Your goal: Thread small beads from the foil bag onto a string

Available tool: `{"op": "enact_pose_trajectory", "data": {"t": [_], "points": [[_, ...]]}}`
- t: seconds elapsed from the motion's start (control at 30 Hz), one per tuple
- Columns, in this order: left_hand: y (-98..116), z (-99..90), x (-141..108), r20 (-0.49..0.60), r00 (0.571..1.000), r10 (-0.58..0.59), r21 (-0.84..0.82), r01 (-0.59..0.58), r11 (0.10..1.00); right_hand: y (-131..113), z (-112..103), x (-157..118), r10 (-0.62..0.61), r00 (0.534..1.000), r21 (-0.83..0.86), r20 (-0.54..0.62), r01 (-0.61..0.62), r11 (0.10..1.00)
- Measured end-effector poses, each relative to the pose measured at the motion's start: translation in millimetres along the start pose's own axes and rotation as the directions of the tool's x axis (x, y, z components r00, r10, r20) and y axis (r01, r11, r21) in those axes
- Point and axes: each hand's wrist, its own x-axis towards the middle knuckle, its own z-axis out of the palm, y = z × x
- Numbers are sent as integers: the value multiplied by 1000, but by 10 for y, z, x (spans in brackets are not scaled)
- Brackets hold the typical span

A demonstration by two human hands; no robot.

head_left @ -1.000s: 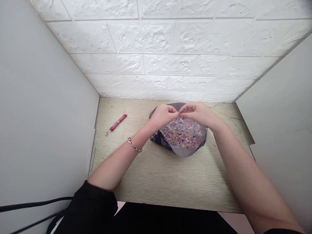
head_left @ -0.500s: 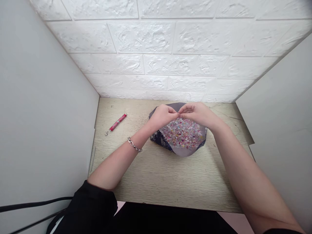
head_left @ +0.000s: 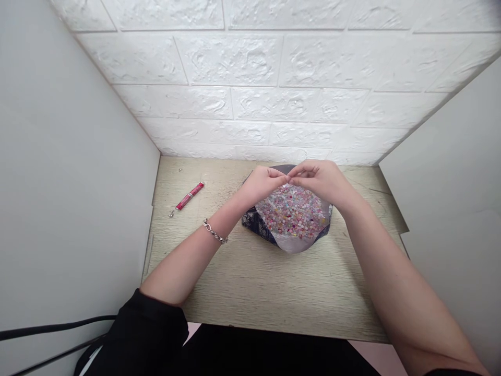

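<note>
Many small pink, white and coloured beads point(head_left: 295, 214) lie in an open bag point(head_left: 295, 244) with a grey lining and a dark blue patterned outside. Above the bag's far part, my left hand point(head_left: 266, 184) pinches thumb and forefinger together. My right hand point(head_left: 319, 180) is pinched too, its fingertips meeting those of my left. Whatever sits between the fingertips is too small to make out. A chain bracelet point(head_left: 215, 232) circles my left wrist.
A slim red tube point(head_left: 190, 196) with silver fittings lies on the wooden table point(head_left: 250, 292) to the left. Small metal pieces point(head_left: 171, 213) are beside it. White brick-pattern wall point(head_left: 250, 104) behind, pale panels at both sides, black cables point(head_left: 58, 328) at lower left.
Both hands have shifted very slightly, the right one a little upward. Their fingertips are still together over the bag.
</note>
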Motion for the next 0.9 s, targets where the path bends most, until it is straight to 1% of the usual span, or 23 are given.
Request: {"op": "enact_pose_trajectory", "data": {"t": [0.23,0.37,0.43,0.6,0.7,0.9], "points": [[5,-6,1,-5,1000,-20,-67,20,998,-6,26,12,23,999,69,-36,-21,997],[6,-15,4,-41,999,-31,-94,27,995,-36,60,7,-58,993,70,-103,66,995],[9,-17,4,-56,998,-39,-109,32,994,-45,67,5,-82,991,81,-107,91,993],[15,-6,2,-48,998,-44,-98,39,994,-33,73,18,23,999,228,-49,-11,974],[18,-1,-1,-47,998,-38,-66,35,997,5,79,35,37,999,297,-17,-30,954],[23,10,-19,-26,1000,-4,9,4,1000,92,31,38,45,995,337,94,-75,938]]}}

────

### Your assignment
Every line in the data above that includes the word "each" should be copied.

### Exercise output
- Measured end-effector poses, each relative to the pose measured at the motion's start: translation in millimetres along the start pose's own axes and rotation as the directions of the tool's x axis (x, y, z components r00, r10, r20) and y axis (r01, r11, r21) in those axes
- Point and axes: each hand's wrist, its own x-axis towards the middle knuckle, its own z-axis out of the palm, y = z × x

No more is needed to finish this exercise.